3.3. Simulation Framework

The simulations presented in this paper are performed using a software toolbox developed by the authors under the Matlab environment. The toolbox is structured into three modules. The data input module gathers the microgrid data, the load and generation curves for the different load types, and distributed generators within the microgrid. The optimization module comprises the objective and penalty functions, the load flow calculation function, developed by the authors based on the backward-forward sweep method, alongside the two considered metaheuristic solvers, namely the ISCA, which is developed by the authors and the original SCA code developed by S. Mirjalili in [27]. This module provides the user with the possibility of performing the OARPC for a one-day period, or for the entire year by using the ISCA or the SCA and saves the results in a “.mat” file.
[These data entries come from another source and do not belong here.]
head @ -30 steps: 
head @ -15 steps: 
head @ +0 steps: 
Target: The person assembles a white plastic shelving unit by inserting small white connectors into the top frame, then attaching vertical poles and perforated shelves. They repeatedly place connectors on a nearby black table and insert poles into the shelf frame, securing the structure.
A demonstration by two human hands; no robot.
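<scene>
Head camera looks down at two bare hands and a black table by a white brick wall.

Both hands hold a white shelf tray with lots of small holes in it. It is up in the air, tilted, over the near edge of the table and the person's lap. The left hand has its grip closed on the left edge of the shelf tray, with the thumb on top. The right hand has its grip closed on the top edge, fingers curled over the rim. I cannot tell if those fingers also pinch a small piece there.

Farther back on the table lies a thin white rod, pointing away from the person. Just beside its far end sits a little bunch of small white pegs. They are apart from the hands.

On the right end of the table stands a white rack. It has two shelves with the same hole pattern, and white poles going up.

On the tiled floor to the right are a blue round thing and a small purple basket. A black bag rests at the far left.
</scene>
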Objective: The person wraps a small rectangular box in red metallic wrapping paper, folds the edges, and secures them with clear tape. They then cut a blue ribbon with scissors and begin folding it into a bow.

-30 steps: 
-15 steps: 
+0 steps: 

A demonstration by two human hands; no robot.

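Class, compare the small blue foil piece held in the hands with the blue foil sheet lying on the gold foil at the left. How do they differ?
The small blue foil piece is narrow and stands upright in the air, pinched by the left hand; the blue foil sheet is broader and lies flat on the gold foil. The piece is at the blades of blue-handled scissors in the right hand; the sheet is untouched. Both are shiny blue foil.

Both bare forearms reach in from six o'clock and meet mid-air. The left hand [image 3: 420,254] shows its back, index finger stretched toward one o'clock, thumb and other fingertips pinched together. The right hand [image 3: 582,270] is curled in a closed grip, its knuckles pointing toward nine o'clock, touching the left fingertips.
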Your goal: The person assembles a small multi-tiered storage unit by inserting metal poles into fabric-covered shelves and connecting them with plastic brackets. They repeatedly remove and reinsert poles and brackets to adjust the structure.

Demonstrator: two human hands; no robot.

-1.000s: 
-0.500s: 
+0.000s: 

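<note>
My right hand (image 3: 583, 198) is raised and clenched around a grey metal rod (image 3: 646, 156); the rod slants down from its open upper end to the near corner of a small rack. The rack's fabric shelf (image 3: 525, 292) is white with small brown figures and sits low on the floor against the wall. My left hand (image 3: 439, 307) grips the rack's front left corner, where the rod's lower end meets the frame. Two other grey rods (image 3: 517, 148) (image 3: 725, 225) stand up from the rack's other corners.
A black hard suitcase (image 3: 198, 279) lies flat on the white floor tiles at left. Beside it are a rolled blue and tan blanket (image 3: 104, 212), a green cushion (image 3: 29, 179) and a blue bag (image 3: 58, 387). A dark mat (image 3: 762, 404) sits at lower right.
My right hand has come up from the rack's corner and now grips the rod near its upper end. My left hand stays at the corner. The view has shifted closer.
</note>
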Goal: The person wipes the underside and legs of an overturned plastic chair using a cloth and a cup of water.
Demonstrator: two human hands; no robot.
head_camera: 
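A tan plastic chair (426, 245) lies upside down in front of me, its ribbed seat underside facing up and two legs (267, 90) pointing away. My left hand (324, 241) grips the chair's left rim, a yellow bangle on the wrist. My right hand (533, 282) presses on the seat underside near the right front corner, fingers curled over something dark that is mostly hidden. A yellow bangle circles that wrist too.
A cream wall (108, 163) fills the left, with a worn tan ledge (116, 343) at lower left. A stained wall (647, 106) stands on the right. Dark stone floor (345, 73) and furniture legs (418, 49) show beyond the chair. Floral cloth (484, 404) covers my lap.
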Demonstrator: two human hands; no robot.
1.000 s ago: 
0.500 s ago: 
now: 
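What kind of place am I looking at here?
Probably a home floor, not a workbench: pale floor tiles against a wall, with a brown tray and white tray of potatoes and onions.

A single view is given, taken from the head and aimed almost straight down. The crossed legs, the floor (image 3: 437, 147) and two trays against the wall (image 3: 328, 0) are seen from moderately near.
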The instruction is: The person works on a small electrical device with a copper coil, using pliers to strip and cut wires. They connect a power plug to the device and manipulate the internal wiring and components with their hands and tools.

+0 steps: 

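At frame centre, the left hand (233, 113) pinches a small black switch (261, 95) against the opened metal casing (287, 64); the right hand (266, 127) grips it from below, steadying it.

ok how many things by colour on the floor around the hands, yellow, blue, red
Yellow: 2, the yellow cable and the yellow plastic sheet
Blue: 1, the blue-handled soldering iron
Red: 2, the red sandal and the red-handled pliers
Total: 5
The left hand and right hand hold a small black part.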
The post-processing module loads the results provided by the optimization module and generates various analyses, and statistics in both numerical and graphical form.
The active−reactive power coordinated optimization problem is solved by the optimization module in two consecutive stages, as the flowchart in Figure 1 shows. Firstly, the active power optimization is performed by applying ISCA or SCA for minimizing the penalized objective function FI(xI) by determining the optimal scheduling for the BESSs and EVs charging time. The results provided by the first stage xI*, consist of the BESS active power during the day PB and EV charging time tch. Afterwards, the objective function FII(xII) is minimized under the second stage by determining the optimal reactive power output of the DGs and CBs within the microgrid. The second stage input data consists of the microgrid operational data, including the results provided by the first stage. Finally, the second stage results xII* consisting of the DGs reactive power output QG and CBs operational steps are returned alongside the first stage results xI* as the solution to the OARPC problem.
It should be mentioned that the second stage control variables on different time intervals are independent, therefore, the reactive power optimization is performed individually for each time interval t in order to reduce the problem’ s complexity for the metaheuristic solvers.

4. Case Study

4.1. Network under Study

The microgrid considered for this study is inspired by the 20 kV CIGRE MV benchmark network presented in [26], consisting of 11 buses among which bus 1 represents the connection point to the upstream network. The considered microgrid comprises ten underground electrical cables that form a tree-like topology, as the one-line diagram presented in Figure 2 shows. The microgrid operates in the grid-connected mode, as it supplies nine loads while also integrating two battery energy storage devices, seven photovoltaic power plants (PVPPs), one wind power plant (WPP), two CBs, and five EV charging stations.
The microgrid electrical lines are equipped with an identical medium voltage underground electrical cable, that presents the following parameters: resistance r0 = 0.927 Ω/km, reactance x0 = 0.142 Ω/km, susceptance b0 = 47.124 μS/km and rated current Imax = 150 A, extracted from [26].
The line lengths are shown in Figure 2, while the data referring to all the other devices are presented in Table 1.
In the table above, PL,max and QL,max are the maximum active and reactive demanded powers, nEV is the number of EVs with their arrival tarr and departure tdep times, alongside the DG type, maximum active PG,max, and reactive QG,max power. The BESS maximum active power and total energy capacity are denoted by PB,max and WB,max, respectively, while for the CB, the number of steps and their rated reactive power per step are represented by NCB and QCB,r.
The load profiles for all the load types supplied by the considered microgrid are obtained from the OpenEI database [37], while the generation curves for the PVPPs and WPP are extracted from the Renewables Ninja database [38,39,40]. The geographical area of Atlanta, Georgia, USA was considered for both load and generation curves, which were obtained for a one-year period with one-hour granulation.
Each EV is considered to require a charging duration of 2 h at a constant active power of 30 kW each, for simplification purposes. Also, the arrival and departure times are considered equal for all the EVs connected to a charging station.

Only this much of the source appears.